Há algum tempo temos defendido a possibilidade de as microempresas e as empresas de pequeno porte em débito com a União, Estados ou Municípios aderirem ao novo Simples Nacional independentemente de parcelamento, desde que a exigibilidade do crédito tributário esteja suspensa. Sobre este tema escrevemos o artigo intitulado SUPERSIMPLES: Contribuintes com débito poderão aderir ao Simples Nacional.
Conforme o art. 151 do Código Tributário Nacional, o crédito tributário pode ser suspenso pela moratória, pelo depósito integral do valor do débito, pela presença de defesa ou recurso em processo administrativo, pela concessão de liminares em ações judiciais ou por parcelamento anterior (REFIS, PAEX...).
A suspensão da exigibilidade tem o efeito de impedir o início ou a continuação do procedimento de cobrança do crédito tributário por parte do Fisco, dependendo do momento em que se verificar qualquer uma das causas suspensivas referidas no art. 151 do Código Tributário Nacional. Se a causa de suspensão se efetiva antes do lançamento, impede-se o lançamento e todos os atos daí decorrentes, excetuando-se o lançamento realizado com o único fim de prevenir a decadência. Se já houve o lançamento e sobrevém causa suspensiva da exigibilidade do crédito tributário, impede-se que seja levado a efeito o ato de inscrição em dívida ativa. Se a dívida já se encontra inscrita, a suspensão do crédito tributário impede a propositura da execução fiscal.

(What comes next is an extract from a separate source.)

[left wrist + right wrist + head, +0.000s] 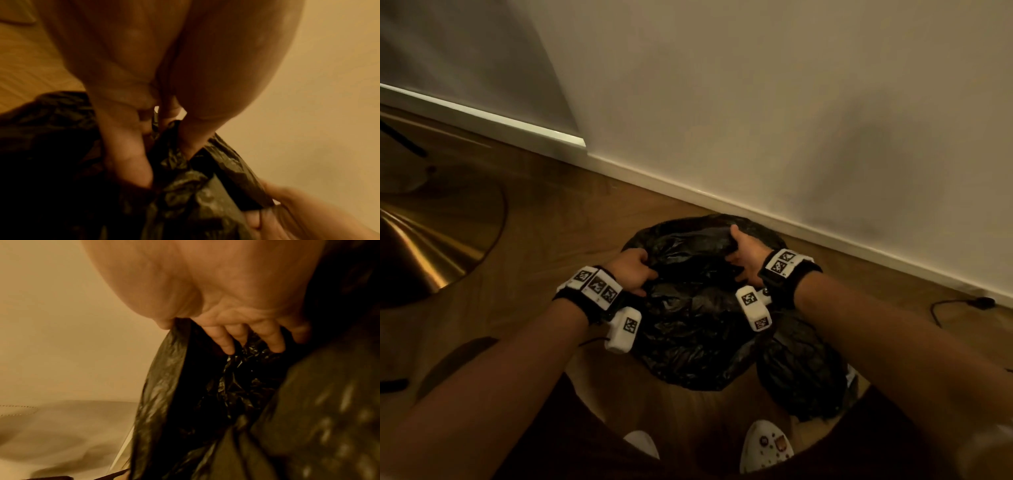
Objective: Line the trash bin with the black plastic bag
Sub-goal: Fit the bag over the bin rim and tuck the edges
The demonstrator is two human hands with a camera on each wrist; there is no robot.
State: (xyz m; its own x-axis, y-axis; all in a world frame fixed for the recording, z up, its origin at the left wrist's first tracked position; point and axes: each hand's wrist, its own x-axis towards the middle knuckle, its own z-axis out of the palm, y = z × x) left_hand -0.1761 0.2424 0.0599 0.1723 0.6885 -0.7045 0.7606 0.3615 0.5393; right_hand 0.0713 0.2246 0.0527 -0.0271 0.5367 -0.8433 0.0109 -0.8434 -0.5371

Logo, os débitos cuja exigibilidade esteja suspensa não podem ser cobrados pelas Fazendas Federal, Estaduais ou Municipais. Nesse sentido, havíamos defendido naquela oportunidade que obrigar aos contribuintes que possuam débitos tributários com exigibilidade suspensa a aderirem a parcelamento para inscrição no Simples Nacional é uma via transversa para obter a quitação da dívida, o que caracteriza ato de cobrança e viola o art. 151 do Código Tributário Nacional. Aí residiria, portanto, a ilegalidade da obrigação de aderir ao parcelamento.
Também constatando este problema, no último dia 02/07/2007 publicou a Receita Federal do Brasil a Instrução Normativa n.º 750, que aparentemente veio a resolver a questão. A solução adotada pela administração foi "SUPERSIMPLES" e está em seu art. 2º: obrigar o contribuinte a desistir expressamente e de forma irrevogável das impugnações ou dos recursos administrativos, dos embargos opostos em execuções fiscais ou de outros tipos de ações judiciais propostas. Mas este ato normativo não parou por aí, foi muito mais além, obriga aqueles que pretendem usufruir do parcelamento a renunciar a quaisquer alegações de direito sobre as quais se fundamentam os processos administrativos e as ações judiciais.
Esta disposição é inconstitucional e ilegal.
É ilegal porque não há qualquer determinação na Lei Complementar n.º 123/06 que obrigue aos microempresários e empresários de pequeno porte a desistirem de processos administrativos e de ações judiciais, bem como do direito em que estes se fundam para aderirem ao parcelamento. Básico para os juristas é o fato de que as instruções normativas são submissas à lei e não obrigam particulares, isto é, não podem instituir novas obrigações além daquelas legalmente previstas. As instruções normativas prestam-se unicamente para pormenorizar as obrigações previstas em lei, permitindo sua fiel execução. Assim, tem-se que o o art. 2° da Instrução Normativa n.º 750 é ilegal.
De outra parte, é inconstitucional porque viola princípios basilares ao Estado Democrático de Direito. O primeiro deles é o do livre acesso ao Judiciário (art. 5º, inciso XXXV, da Constituição Federal), segundo o qual a lei não excluirá da apreciação do Poder Judiciário lesão ou ameaça a direito. Se até a mesmo a lei não pode proibir o cidadão de ir a juízo defender seus direitos, muito menos poderia assim proceder uma instrução normativa. Também são violados os princípios do contraditório, da ampla defesa e do direito ao processo administrativo (art. 5º, inciso LV, da Constituição Federal), uma vez que aos litigantes, em processo judicial ou administrativo, e aos acusados em geral são assegurados o contraditório e a ampla defesa, com os meios e recursos a ela inerentes. Logo, qualquer determinação que implique renúncia ao direito de demandar em juízo ou ao direito a um processo administrativo é inconstitucional.
Vê-se, portanto, que a Receita Federal do Brasil continua a vestir a carapuça de legislador para criar obrigações que só podem ser instituídas mediante lei, o que é claramente inconstitucional e ilegal.
Não podemos deixar de alertar o contribuinte para este fato, que novamente terá de travar uma batalha judicial na tentativa de ver expungida do sistema disposição que está eivada de ilegalidade e inconstitucionalidade.